PROBLEM TO SOLVE → Only one number is wanted here: how many lines of the data hold "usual".
####
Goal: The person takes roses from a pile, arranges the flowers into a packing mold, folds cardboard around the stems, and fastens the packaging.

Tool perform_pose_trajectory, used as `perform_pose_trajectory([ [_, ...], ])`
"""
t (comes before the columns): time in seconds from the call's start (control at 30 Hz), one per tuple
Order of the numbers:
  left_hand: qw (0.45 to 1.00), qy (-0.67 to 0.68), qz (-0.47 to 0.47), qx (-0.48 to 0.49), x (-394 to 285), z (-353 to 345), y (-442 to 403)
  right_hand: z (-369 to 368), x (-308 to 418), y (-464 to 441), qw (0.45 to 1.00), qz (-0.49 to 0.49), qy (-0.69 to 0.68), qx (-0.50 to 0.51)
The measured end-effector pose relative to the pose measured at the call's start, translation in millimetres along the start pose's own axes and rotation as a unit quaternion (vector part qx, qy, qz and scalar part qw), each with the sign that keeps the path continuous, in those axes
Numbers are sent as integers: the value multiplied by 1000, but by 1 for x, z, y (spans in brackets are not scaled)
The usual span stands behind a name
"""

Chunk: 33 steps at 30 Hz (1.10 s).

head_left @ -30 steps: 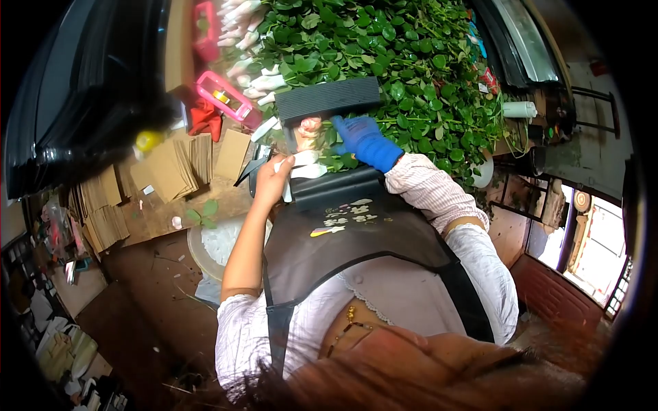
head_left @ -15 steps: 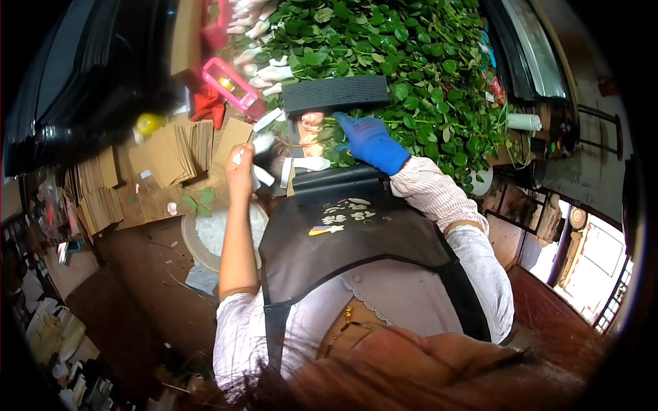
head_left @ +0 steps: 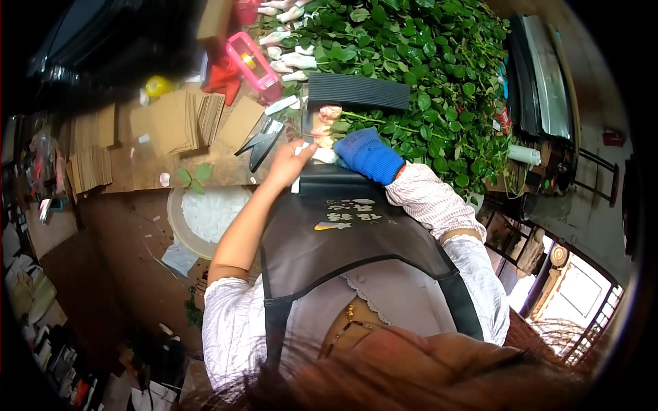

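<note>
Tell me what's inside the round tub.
White material shows inside the tub; whatever lies beneath it is covered, and the left forearm hides part of the tub.

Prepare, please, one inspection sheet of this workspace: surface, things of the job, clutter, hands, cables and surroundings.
Surface: wooden table, crowded.
Job's things: pink roses beside a black ridged block; white sleeve near them; leafy stems heaped beyond.
Clutter: cardboard pieces, pink tape dispenser, black-and-silver tool of unclear type, red item also unclear, loose leaves.
Left hand: bare, at the white sleeve; grip partly hidden.
Right hand: blue-gloved, beside the roses; fingertips unclear.
Cables: nothing seen for certain.
Surroundings: round tub with white contents below the table edge; bright opening at picture right.
</note>
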State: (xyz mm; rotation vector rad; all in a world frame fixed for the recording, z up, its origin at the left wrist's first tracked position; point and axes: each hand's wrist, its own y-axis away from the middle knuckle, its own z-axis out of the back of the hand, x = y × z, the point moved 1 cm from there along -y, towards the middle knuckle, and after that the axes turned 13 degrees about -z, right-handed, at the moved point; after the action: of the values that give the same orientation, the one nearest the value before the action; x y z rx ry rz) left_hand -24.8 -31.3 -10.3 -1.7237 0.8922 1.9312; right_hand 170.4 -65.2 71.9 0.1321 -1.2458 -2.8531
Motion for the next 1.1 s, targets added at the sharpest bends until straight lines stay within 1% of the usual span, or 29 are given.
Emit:
perform_pose_trajectory([
  [0.07, 998, -6, -15, -58, 13, -1, 7, 3, 2, 2, 1000, 12, 16, -9],
  [0.1, 985, 29, -34, -165, 18, 2, 11, 5, 2, 2, 999, 18, 25, -13],
  [0.13, 960, 64, -52, -269, 17, 10, 18, 5, 1, 2, 999, 33, 32, -24],
  [0.2, 950, 73, 79, -293, 10, 67, 52, 2, -2, 4, 996, 66, 45, -42],
  [0.23, 967, -40, 101, -230, 11, 94, 70, 1, -2, 2, 994, 71, 76, -34],
  [0.27, 967, -152, 121, -162, 14, 114, 90, 0, -1, -3, 991, 78, 106, -27],
  [0.3, 914, -361, 144, -117, 19, 126, 107, -2, 1, -6, 987, 83, 136, -22],
  [0.33, 815, -553, 160, -65, 14, 128, 120, -2, 3, -9, 985, 90, 145, -26],
  [0.37, 717, -680, 143, -54, 9, 125, 132, -4, 4, -10, 983, 96, 155, -28],
  [0.43, 828, -549, 100, -56, 1, 112, 107, -3, 6, -14, 979, 109, 172, -32],
  [0.47, 875, -476, 75, -56, -2, 101, 88, 0, 7, -17, 977, 114, 178, -33],
  [0.5, 920, -384, 7, -76, -3, 81, 67, 2, 8, -18, 975, 118, 186, -34],
  [0.53, 951, -286, -64, -94, -6, 59, 45, 4, 11, -16, 977, 112, 178, -32],
  [0.57, 963, -233, -110, -79, -16, 38, 23, 6, 13, -14, 979, 105, 171, -32],
  [0.6, 970, -177, -155, -65, -25, 23, 5, 8, 13, -12, 981, 97, 165, -30],
  [0.67, 955, -237, -179, 11, -16, 7, -20, 4, 5, -12, 987, 89, 133, -34],
  [0.7, 942, -285, -172, 36, -1, 5, -25, 2, -1, -8, 989, 88, 109, -35],
  [0.73, 960, -245, -114, 73, -2, 9, -27, 5, -6, 0, 992, 88, 84, -38],
  [0.77, 959, -246, -111, 82, -4, 11, -27, 9, -15, 12, 997, 71, -2, -25],
  [0.87, 958, -245, -104, 106, -5, 11, -30, 2, -26, 22, 978, -26, -162, -127],
  [0.97, 949, -267, -116, 124, -8, 10, -30, -28, -22, -2, 973, 6, -155, -169],
  [1.0, 945, -276, -124, 122, -10, 10, -31, -26, -19, -6, 972, 21, -146, -182],
  [1.1, 947, -268, -127, 123, -15, 10, -28, -27, -15, -5, 976, 10, -130, -176],
])
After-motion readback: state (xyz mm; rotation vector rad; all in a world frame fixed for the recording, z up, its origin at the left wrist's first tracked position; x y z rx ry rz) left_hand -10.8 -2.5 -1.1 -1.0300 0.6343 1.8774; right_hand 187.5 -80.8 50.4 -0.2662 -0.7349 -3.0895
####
SOLUTION TO THIS EXERCISE → 2